TRY IT: Repeat the lines below exactly as written, please, from the line with "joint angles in" to the line with "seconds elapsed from", both lines included, and no others.

INFORMATION SHOWN:
════════════════════

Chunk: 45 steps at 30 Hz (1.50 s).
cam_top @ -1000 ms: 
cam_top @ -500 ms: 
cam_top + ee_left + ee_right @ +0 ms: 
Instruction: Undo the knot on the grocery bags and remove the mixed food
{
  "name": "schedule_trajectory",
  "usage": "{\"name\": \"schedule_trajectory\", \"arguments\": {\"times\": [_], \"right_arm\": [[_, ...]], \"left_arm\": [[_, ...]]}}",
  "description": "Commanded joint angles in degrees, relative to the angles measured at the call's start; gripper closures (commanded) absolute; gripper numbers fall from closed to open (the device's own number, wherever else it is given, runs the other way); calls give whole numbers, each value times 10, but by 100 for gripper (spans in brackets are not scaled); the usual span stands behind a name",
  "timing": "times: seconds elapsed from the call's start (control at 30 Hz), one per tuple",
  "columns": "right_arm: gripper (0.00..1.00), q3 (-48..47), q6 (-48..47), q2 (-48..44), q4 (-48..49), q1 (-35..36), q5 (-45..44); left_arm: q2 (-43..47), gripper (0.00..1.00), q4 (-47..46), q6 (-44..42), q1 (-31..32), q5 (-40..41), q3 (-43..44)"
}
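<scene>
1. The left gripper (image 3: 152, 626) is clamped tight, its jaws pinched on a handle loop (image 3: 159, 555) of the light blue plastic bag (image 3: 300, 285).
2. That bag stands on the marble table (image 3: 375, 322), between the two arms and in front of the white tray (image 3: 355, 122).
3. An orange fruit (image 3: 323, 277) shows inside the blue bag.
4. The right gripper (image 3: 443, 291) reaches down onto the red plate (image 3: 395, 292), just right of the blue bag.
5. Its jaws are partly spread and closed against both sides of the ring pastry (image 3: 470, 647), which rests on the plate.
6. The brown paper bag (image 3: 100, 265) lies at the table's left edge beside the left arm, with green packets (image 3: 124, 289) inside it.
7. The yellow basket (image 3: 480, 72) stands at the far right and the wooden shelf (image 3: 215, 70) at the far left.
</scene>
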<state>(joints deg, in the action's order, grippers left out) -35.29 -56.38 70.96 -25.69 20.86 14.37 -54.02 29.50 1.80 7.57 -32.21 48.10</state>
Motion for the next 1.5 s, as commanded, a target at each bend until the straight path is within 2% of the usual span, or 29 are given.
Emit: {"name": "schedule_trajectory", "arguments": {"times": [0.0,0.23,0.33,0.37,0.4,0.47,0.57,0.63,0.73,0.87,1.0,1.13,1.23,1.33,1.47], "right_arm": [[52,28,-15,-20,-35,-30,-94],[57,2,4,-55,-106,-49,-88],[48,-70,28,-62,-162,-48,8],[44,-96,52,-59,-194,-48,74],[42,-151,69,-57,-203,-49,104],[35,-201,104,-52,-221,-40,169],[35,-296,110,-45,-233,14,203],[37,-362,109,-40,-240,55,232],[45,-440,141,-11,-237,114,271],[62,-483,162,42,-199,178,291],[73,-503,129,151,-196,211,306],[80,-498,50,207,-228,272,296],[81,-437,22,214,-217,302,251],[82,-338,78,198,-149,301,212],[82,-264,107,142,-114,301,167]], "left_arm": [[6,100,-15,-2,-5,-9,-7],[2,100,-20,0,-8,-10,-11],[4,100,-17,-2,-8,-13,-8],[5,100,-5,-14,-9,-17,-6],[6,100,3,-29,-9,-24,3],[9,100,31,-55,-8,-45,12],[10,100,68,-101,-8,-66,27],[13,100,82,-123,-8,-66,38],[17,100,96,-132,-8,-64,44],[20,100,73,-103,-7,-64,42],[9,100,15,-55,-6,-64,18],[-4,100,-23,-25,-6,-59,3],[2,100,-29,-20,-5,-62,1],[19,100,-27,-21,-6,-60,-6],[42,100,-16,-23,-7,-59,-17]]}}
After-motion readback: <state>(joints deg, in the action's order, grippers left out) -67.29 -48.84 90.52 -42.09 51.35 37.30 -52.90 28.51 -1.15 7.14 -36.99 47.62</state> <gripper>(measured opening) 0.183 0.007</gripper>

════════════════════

SOLUTION TO THIS TASK:
  "description": "Commanded joint angles in degrees, relative to the angles measured at the call's start; gripper closures (commanded) absolute; gripper numbers fall from closed to open (the device's own number, wherever else it is given, runs the other way); calls give whole numbers, each value times 10, but by 100 for gripper (spans in brackets are not scaled); the usual span stands behind a name",
  "timing": "times: seconds elapsed from the call's start (control at 30 Hz), one per tuple",

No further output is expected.